Nach einem unserer Konzerte vergangenen Sommer kam ein älterer Herr auf uns zu und meinte: „An unserem Tisch saßen drei Generationen unserer Familie. Ihr habt es zustande gebracht, mit eurer Musik Menschen unabhängig von Alter und Präferenz zu berühren.“ Das war sicher eines der tollsten Komplimente, das wir in unserer gemeinsamen Zeit bekommen haben. Es zeigt, dass unsere Musik das Potenzial hat, sich über stilistische Vorlieben hinwegzusetzen. Es bedeutet für uns auch ultimativen Freiraum, was die Gestaltung unserer Musik betrifft. Ein Schlagerstar oder Popstar ist durch die Vorliebe seiner Fans zu diesem spezifischen Genre, oder einem Hit, auf ewig an die ständige Wiederholung seines eigenen Klischees gebunden. Diese Vorstellung ist für Kunstschaffende grauenhaft, und einem Anspruch auf Weiterentwicklung diametral entgegensetzt. Dieser Gefahr setzen wir uns ganz bewusst nicht aus, und es scheint zu klappen: ein klassischer Dirigent hat genauso wenig Berührungsängste mit uns gemeinsam Sache zu machen wie ein Blasorchester, ein Jazzposaunist oder ein Hüttenwirt. Hoffentlich bleibt das so.

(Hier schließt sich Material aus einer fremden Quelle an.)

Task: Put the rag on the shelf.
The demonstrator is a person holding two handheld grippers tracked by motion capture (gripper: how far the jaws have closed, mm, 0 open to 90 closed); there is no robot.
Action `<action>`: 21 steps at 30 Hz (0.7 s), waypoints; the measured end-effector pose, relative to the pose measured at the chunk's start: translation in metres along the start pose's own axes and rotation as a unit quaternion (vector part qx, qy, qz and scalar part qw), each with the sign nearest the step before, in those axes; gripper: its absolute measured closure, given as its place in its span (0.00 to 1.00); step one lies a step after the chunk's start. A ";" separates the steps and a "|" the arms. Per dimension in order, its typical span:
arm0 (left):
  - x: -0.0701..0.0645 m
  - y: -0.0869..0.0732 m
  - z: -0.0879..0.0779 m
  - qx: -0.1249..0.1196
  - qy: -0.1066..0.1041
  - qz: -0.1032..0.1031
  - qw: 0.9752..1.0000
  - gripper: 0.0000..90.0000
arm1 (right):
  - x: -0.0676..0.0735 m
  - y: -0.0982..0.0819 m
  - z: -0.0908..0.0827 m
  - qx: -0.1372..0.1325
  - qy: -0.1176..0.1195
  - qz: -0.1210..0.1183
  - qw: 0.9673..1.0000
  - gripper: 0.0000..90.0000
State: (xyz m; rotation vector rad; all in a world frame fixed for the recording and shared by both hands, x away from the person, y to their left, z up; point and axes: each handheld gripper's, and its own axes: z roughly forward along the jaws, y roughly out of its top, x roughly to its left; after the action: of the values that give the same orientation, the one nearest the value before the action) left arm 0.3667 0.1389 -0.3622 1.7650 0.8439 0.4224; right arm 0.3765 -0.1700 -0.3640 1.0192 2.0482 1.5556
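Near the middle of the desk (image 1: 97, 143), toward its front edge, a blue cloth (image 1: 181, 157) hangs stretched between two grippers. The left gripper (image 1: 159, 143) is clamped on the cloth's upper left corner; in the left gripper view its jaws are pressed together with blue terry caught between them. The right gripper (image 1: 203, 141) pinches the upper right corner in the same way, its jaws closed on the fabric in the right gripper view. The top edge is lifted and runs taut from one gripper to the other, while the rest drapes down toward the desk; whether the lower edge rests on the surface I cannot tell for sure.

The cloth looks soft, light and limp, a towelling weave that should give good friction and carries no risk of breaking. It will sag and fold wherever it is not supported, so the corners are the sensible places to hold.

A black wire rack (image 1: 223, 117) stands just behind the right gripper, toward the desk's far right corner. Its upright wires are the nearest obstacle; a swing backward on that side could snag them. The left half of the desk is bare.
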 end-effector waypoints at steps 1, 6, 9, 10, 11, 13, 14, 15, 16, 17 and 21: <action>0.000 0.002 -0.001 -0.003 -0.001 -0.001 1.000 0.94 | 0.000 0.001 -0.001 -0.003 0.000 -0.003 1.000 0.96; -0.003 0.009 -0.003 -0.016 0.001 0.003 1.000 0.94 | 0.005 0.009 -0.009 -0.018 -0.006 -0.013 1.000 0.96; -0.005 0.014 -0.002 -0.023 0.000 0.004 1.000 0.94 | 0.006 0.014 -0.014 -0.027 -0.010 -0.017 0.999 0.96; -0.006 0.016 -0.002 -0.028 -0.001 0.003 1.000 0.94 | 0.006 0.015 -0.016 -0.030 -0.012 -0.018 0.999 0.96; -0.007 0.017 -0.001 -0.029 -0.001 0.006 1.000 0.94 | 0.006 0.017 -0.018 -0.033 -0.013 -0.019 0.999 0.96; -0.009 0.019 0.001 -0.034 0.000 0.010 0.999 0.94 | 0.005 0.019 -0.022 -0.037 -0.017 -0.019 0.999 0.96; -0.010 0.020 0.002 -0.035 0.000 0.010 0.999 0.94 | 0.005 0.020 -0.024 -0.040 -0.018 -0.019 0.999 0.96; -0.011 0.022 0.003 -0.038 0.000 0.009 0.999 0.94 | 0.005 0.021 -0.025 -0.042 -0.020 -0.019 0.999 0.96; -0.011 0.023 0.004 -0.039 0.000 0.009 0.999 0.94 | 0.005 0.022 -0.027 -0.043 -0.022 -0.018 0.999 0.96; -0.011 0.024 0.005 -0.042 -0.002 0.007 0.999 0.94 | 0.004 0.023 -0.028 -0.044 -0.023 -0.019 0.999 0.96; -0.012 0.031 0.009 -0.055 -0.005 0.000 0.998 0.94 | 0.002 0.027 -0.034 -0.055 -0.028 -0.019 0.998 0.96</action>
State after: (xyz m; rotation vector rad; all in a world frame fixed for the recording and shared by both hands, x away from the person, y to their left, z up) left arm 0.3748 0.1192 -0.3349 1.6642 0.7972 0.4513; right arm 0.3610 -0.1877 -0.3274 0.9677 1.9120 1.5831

Wie seid ihr zusammengekommen und was eint euer kreatives Beisammensein, das über das Kreative hinausgeht? Hat sich an eurem Schaffen etwas verändert und was sind die maßgeblich antreibenden Impulse? Wo soll die Reise hingehen?
Als Philipp nach über einer Dekade als freischaffender Bassist im UK von London nach Bern übersiedelte, hatte er bereits Jahre zuvor mit Isa und Daniel in anderen Projekten gemeinsame Sache gemacht; mit Daniel vor allem im Bereich der freien Improvisation. Die Idee, diesen geographisch und kulturell einschneidenden Umzug musikalisch umzusetzen lag eigentlich auf der Hand und Isa war die absolute Wunschkandidatin, eine Trio-Formation entstehen zu lassen. Man traf sich bei Isa in Tirol und jeder brachte fünf Stücke zum Jammen mit. Es klickte sofort – nicht einmal drei Monate später hatten wir bereits ein Video und die ersten Konzertanfragen. Von da an geriet alles ins Rollen.
Bisweilen erlangt euer Klang eine nahezu brachiale Subtilität. Ist eure Musik einem Gedankenstrom, stream of consciousness, gleich? Oder ist alles spontan-Wirkende Teil einer guten Inszenierung?
Das Improvisieren, also der spontane, freie Zugang zur Musik ist uns sehr wichtig. Dadurch sind wir in der Gestaltung unserer Konzerte sehr frei. Klar mussten wir uns überlegen, wie wir dieses spontan-Wirkende auf einen Tonträger bekommen. Auf Abruf einen magischen Moment zu erzeugen gelingt auch den größten Künstlern nur selten. Ergo war ein Mittelweg, jedoch ohne Kompromisse einzugehen, nötig. Die Idee mit dem Gedankenstrom stimmt wohl, auch wenn wir das nicht so formulieren würden. Diese Art des Musizierens versuchten wir immer wieder während der Aufnahmen festzuhalten. Darauf folgte allerdings beinahe ein Jahr der Geduld, dieses Material klanglich weiterzuentwickeln und ihm die endgültige Form zu geben. Das war wichtig, aber auch ganz schön anstrengend. Wenn man ein Stück mal in über zehn Varianten gehört hat, braucht es schon ein paar zusätzliche gute Ohren, auf die man sich im Entscheidungsprozess verlassen muss. Unser Co-Produzent Dizl Gmünder und unser Mischer in Norwegen, Hakon Holmas, haben hierbei äußerst wertvolle Arbeit geleistet und haben großen Anteil am Gelingen unseres Albums.